Trying to force one tool into the other's use case is where small teams waste months and end up with spreadsheets anyway. Pick the one that matches how your team actually works, not the one with the prettier landing page.
If you want a broader look at the category before committing, check out the full tools directory or the business productivity category for more comparisons.
Frequently Asked Questions
Is Buddy Punch or Harvest better for a 5-person team?
It depends on what those five people do. Five hourly employees clocking shifts: Buddy Punch. Five consultants billing clients: Harvest. Pricing at five seats is close enough that feature fit should drive the choice.
Can Harvest be used as an employee time clock?
Technically yes, but it's the wrong tool for the job. Harvest has no GPS verification, no shift schedule, no kiosk mode, and no payroll export. Teams that try to use it for hourly attendance usually switch within a quarter.
Does Buddy Punch do invoicing?
No. Buddy Punch does not generate client invoices. It exports timesheets to payroll. If you need to invoice clients from tracked time, use Harvest, FreshBooks, or pair Buddy Punch with a dedicated invoicing tool.
Which is easier for employees to learn?
Both are genuinely simple. Buddy Punch is arguably more friendly for non-technical hourly staff because the punch flow is a single button. Harvest's timer-plus-project flow takes a day or two to internalize but becomes second nature quickly.
Do either integrate with QuickBooks?
Yes, both do. Buddy Punch integrates with QuickBooks Online and QuickBooks Payroll for timesheet and payroll sync. Harvest integrates with QuickBooks for invoice and payment sync.
What's the best free alternative to both?
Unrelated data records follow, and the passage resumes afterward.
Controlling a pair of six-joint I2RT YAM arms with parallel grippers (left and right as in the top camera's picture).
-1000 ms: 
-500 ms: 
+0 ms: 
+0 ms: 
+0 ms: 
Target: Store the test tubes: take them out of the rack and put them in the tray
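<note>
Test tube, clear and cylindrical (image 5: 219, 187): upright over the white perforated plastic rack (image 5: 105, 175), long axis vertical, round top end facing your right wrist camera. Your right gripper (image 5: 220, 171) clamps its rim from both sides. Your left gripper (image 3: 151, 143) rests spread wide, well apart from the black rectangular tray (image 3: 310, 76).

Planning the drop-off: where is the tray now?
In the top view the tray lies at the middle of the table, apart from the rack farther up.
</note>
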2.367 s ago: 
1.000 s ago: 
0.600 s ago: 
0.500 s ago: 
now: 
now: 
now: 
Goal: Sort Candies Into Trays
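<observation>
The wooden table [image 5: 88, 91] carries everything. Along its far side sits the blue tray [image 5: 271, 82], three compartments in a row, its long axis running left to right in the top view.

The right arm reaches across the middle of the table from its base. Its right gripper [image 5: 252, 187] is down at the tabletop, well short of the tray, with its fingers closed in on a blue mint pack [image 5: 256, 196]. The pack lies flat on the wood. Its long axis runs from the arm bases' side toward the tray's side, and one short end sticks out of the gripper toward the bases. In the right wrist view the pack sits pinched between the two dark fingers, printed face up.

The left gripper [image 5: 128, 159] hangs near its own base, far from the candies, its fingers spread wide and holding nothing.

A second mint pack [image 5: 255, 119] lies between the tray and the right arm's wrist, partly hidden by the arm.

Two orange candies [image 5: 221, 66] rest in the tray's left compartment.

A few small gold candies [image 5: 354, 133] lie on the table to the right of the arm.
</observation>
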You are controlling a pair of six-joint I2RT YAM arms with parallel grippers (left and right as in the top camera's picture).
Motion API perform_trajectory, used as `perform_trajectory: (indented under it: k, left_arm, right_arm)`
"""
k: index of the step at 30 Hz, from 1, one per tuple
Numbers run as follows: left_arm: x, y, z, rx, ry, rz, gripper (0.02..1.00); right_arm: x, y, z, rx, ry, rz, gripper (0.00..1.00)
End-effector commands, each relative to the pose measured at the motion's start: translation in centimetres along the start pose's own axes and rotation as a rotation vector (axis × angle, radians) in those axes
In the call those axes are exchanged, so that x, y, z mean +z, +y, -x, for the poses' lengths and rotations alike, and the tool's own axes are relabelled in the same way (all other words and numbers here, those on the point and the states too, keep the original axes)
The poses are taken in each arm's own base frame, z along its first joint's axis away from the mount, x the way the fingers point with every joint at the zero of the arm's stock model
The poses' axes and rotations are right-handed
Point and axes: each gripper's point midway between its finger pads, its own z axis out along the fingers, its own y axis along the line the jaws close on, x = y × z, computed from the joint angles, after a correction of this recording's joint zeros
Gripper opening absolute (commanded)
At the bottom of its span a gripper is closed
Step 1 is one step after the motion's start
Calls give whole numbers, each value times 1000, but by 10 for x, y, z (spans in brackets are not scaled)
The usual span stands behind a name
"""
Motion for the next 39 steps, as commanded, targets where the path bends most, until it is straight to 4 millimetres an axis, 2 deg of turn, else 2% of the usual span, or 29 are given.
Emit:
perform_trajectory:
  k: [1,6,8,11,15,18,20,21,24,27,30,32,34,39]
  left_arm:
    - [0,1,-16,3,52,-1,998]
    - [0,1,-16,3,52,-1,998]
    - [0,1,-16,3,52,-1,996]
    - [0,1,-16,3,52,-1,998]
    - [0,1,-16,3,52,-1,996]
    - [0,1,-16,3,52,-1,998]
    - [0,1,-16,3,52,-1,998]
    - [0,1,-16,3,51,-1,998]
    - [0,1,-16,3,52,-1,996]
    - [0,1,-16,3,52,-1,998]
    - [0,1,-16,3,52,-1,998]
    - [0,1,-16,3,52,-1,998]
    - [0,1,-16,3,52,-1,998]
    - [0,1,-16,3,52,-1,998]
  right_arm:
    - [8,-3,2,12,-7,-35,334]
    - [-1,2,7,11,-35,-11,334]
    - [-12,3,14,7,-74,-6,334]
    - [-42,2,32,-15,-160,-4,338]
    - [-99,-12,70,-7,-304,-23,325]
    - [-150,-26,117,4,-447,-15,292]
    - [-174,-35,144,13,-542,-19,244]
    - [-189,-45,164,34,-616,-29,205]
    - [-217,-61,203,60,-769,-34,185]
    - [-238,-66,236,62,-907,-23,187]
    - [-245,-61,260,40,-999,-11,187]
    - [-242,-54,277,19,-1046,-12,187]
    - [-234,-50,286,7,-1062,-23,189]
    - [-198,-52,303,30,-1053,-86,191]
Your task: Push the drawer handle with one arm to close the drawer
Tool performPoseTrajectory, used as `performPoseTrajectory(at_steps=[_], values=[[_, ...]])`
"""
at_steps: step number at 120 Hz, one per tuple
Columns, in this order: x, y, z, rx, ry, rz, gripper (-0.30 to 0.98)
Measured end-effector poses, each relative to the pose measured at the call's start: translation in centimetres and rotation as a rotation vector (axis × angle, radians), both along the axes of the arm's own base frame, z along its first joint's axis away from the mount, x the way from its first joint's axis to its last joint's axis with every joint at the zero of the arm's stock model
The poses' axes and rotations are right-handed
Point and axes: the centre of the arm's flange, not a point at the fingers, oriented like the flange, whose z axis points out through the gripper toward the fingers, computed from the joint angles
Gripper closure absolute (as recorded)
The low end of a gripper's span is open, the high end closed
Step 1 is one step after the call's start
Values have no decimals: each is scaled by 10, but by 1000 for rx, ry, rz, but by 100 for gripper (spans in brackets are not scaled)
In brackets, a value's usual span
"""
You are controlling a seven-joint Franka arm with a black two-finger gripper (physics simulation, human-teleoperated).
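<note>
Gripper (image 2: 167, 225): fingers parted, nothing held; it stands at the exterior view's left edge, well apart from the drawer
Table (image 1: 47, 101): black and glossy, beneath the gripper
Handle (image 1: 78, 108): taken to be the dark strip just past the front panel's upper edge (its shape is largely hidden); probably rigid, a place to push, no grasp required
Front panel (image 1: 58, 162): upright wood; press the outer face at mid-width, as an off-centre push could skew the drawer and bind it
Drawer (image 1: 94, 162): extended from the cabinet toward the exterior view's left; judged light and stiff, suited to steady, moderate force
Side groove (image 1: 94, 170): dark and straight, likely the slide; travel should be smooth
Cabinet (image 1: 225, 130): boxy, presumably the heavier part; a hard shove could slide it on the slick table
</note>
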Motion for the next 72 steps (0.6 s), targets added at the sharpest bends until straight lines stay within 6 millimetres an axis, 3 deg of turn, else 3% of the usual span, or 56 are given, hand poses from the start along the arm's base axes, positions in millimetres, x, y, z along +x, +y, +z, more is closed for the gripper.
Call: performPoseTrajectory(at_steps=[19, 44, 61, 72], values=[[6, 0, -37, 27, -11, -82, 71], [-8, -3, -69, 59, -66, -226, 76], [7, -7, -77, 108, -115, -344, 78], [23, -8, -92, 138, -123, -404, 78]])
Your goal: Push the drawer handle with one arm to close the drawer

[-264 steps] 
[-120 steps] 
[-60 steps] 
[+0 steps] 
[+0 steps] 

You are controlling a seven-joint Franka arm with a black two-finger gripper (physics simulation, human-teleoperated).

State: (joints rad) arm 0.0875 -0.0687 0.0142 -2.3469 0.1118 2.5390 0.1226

Clockify has the most generous free tier in the category and works reasonably well for small teams that don't need payroll exports or client invoicing. The tradeoff is you give up the focused workflows that Buddy Punch and Harvest each do really well. See the best free time tracking tools roundup for more.
Can I switch from one to the other later?
Yes, though you'll probably not want to. Both export historical data as CSV. The bigger switching cost is retraining the team and rebuilding integrations, so pick carefully up front rather than planning to migrate later.